▶ [TO DO] Give back the listing in full and exactly, leaving out the images.

▶ [DATA EXCERPT]

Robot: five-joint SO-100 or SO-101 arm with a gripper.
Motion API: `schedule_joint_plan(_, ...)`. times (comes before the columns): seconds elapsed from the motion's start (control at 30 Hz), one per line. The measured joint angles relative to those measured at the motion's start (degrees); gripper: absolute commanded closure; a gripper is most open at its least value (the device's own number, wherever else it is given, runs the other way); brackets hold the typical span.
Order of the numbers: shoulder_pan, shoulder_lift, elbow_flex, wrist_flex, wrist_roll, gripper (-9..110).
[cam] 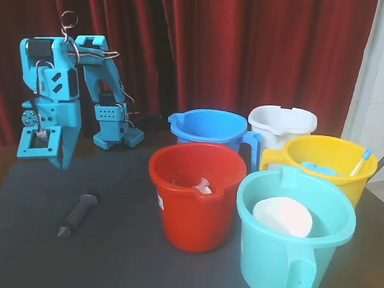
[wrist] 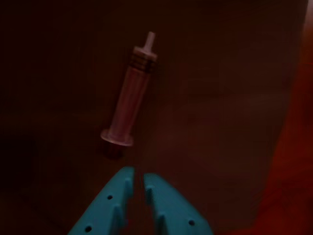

▶ [EXERCISE OUTPUT]
Robot: five-joint SO-100 or SO-101 arm with a gripper.
Motion API: `schedule_joint_plan(_, ...)`. times (comes before the columns): seconds elapsed from the motion's start (control at 30 Hz), one per line. The measured joint angles relative to those measured at the motion's start (degrees); gripper: absolute commanded closure; a gripper is most open at its least value (the device's own number, wherever else it is given, runs the other way); brackets hold the typical span.
Order of the numbers: shoulder_pan, shoulder_lift, elbow_flex, wrist_flex, wrist_roll, gripper (-9..110).
[cam] 
[wrist] 

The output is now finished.